An Irishman's Diary


THE SEARCH for currency stability in Europe has a very long history. It was a central preoccupation, for example, of the Hanseatic League, which as you’ll remember from your schoolbooks was a commercial association of cities in Northern Europe during the Middle Ages.

Merchants from the league, who depended on secure exchange rates, were known in England as “easterlings”. And it’s a bit of an irony that this word was later shortened to become, in its singular form, the name of the one of the main European currencies now not in the euro.

The Hanseatic League was a forerunner of the European Economic Community, if not of the EU. It was mostly concerned with business and never had a constitution or centralised government. But it did have laws. And as its control of the Baltic Sea was gradually threatened by political entities, chiefly Denmark, it also eventually resorted to raising navies and the taxes required to pay for them.

There were some military victories as a result. Then, from about 1400 onwards, the league went into a long, slow decline. Much of this was down to the competition from other emerging modern states, including England and Prussia. Some was just down to bad luck. As Norman Davies writes in Europe – A History: “the Baltic herring shoals mysteriously relocated to the North Sea in the fifteenth century”. There wasn’t much the merchants could do about that.
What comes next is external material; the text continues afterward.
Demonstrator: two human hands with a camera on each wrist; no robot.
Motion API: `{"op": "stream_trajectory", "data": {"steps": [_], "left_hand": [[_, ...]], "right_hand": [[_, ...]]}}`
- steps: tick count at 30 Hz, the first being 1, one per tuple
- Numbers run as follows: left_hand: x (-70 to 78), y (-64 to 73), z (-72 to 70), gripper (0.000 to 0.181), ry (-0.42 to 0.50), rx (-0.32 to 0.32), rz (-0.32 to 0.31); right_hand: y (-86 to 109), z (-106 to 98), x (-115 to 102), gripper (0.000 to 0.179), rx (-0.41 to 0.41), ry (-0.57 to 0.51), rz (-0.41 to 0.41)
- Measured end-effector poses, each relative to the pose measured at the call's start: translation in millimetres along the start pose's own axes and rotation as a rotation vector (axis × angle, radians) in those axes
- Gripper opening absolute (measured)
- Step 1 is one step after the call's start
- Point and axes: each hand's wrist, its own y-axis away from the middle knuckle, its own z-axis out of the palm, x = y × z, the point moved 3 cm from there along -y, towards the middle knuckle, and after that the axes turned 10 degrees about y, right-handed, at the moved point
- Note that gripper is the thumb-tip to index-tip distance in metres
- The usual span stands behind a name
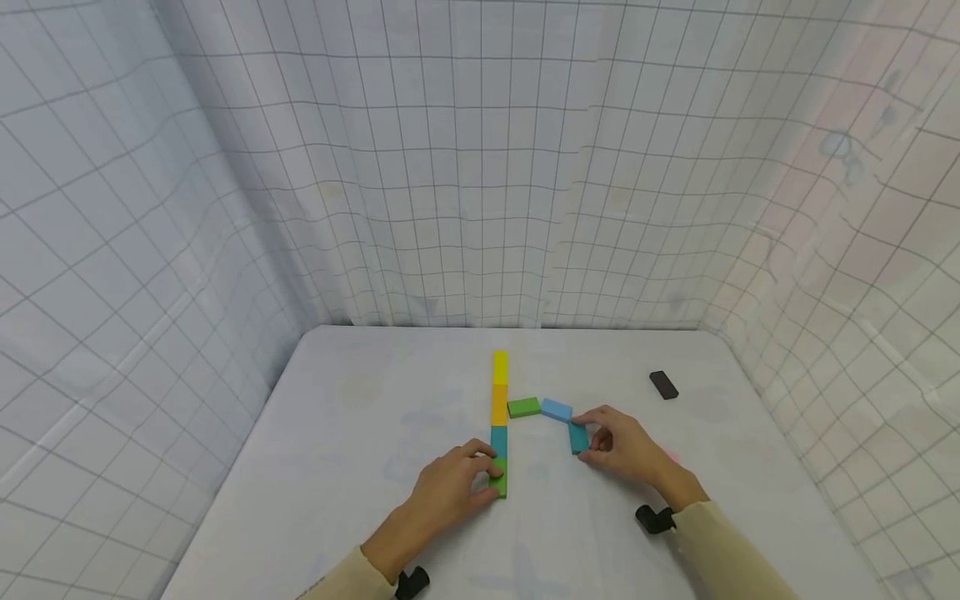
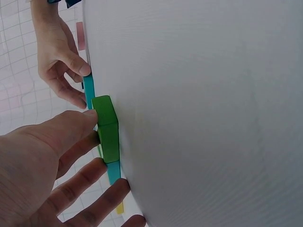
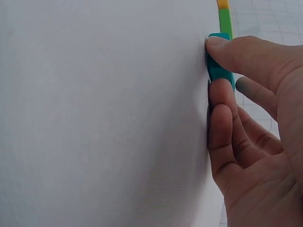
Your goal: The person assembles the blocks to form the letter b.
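Blocks lie end to end in a straight column: a yellow block (image 1: 500, 367), an orange block (image 1: 499, 405), a blue block (image 1: 498, 440) and a green block (image 1: 502, 485) nearest me. My left hand (image 1: 453, 486) rests on this green block with thumb and fingers spread along it; the left wrist view shows the thumb tip touching its edge. Branching right from the orange block run another green block (image 1: 523, 407) and a light blue block (image 1: 557, 409). At the light blue block's right end, my right hand (image 1: 618, 443) pinches a teal block (image 1: 578, 438) by its two ends between thumb and finger.
A black block (image 1: 663, 385) lies apart at the right rear of the white table (image 1: 360, 467). A pink piece (image 1: 672, 455) shows partly behind the right wrist. Grid-patterned white curtains (image 1: 480, 208) stand at the back and both sides.
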Motion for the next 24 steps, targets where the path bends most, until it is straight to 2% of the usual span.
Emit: {"op": "stream_trajectory", "data": {"steps": [11, 24], "left_hand": [[3.9, 1.7, -2.8, 0.02, 0.011, 0.007, 0.014], [1.9, 1.3, -2.4, 0.019, 0.013, 0.025, 0.019]], "right_hand": [[-0.4, -0.3, -0.3, 0.058, -0.012, -0.001, 0.012], [1.2, -0.1, -1.4, 0.059, 0.003, -0.002, -0.019]]}}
Although Germanic in origin, the league was not confined to Germany, or indeed to northern coastal cities. People who visited Poland last month for the football will not be surprised to learn that it also extended as far south as Wroclaw and Cracow.

(Poznan was not a member, surprisingly, even though its modern-day merchants seem to have inherited the Hanseatic talent for trading.) But of course Gdansk, or in its old German name Danzig, was central to the association, benefiting especially from the monopoly that the league once enjoyed on ship-building in Europe. The handsome buildings of the city’s old centre (heavily bombed in the second World War and since restored) recall an era when, together with Lubeck, Danzig ruled the waves.

And even more impressive, arguably, is Torun, the inland city where thousands of Irish fans overnighted en route between the Euro 2012 match venues. That too was a league member, with the consequent commercial benefits. Its beautiful old centre, including the reputed birthplace of Copernicus, is Poland’s finest collection of medieval buildings outside Cracow.

MAYBE SOMETHING of this Hanseatic inheritance contributed to making Poland the country where communism, with its severe restrictions on trade, foundered. Or perhaps that’s stretching the influence of the Middle Ages too far. In any case, it was in the modern shipyards of Gdansk – though they never thrived, under Soviet rule or since – that the USSR met its nemesis.

Most Irish people will be somewhat familiar with the history of 1980s Poland, from the rise and suppression of Solidarity through to its eventual triumph in 1989, which then reverberated across the eastern bloc. But for some of us at least, attendance at Euro 2012 was an education in the extent to which those famous events were just a continuation of earlier protests, both in Gdansk and in Poznan.

The tale is told by two, strikingly similar monuments. In Poznan, a pair of giant crosses commemorate the victims of the “bread riots” of 1956, when 100,000 people protested against rising food prices and soldiers fired on them, killing at least 57 people.

The death-toll is still debated, such was the clampdown that followed. So, like the Gdansk monument, which features a cluster of three crosses, with ships’ anchors attached, the one in Poznan was only erected after the first successes of Solidarity in 1980.

But the Gdansk crosses in their turn mark an earlier protest at the shipyards, in 1970, when upwards of 42 people were shot dead. Those disturbances too had been provoked by rising food prices; a concession of defeat by the authorities after years of unsustainable subsidisation, which itself had been a response to what happened in Poznan.

Although it could hardly have seemed that way at the time, the events of 1956, 1970, and 1980 now all look like a part of a continuum, leading inevitably to the reforms that eventually swept communism away, not just in Poland, but in Europe.

Today the Gdansk shipyards are a rather sad and decrepit reminder of all that turbulent 20th-century history. As for hints of the port’s prosperity in medieval times, you have to look elsewhere, to the 15th-century wooden crane near the old town centre and the stately buildings.

Meanwhile, elsewhere in northern Europe, echoes of the Hanseatic League’s experiment in co-operation for mutual benefit can still to be heard occasionally.

I flew home last month with Lufthansa, whose name includes the same root word, “hansa”, meaning “commercial association”. The flight left on time, offered generous leg-room, and in a throwback to 20th-century luxury, still served dinner to all passengers. Mind you, the dinner consisted a cold German sausage, cold mashed potato, and a gherkin (also cold). So as a symbol of prosperity, even that was pale imitation of former glories.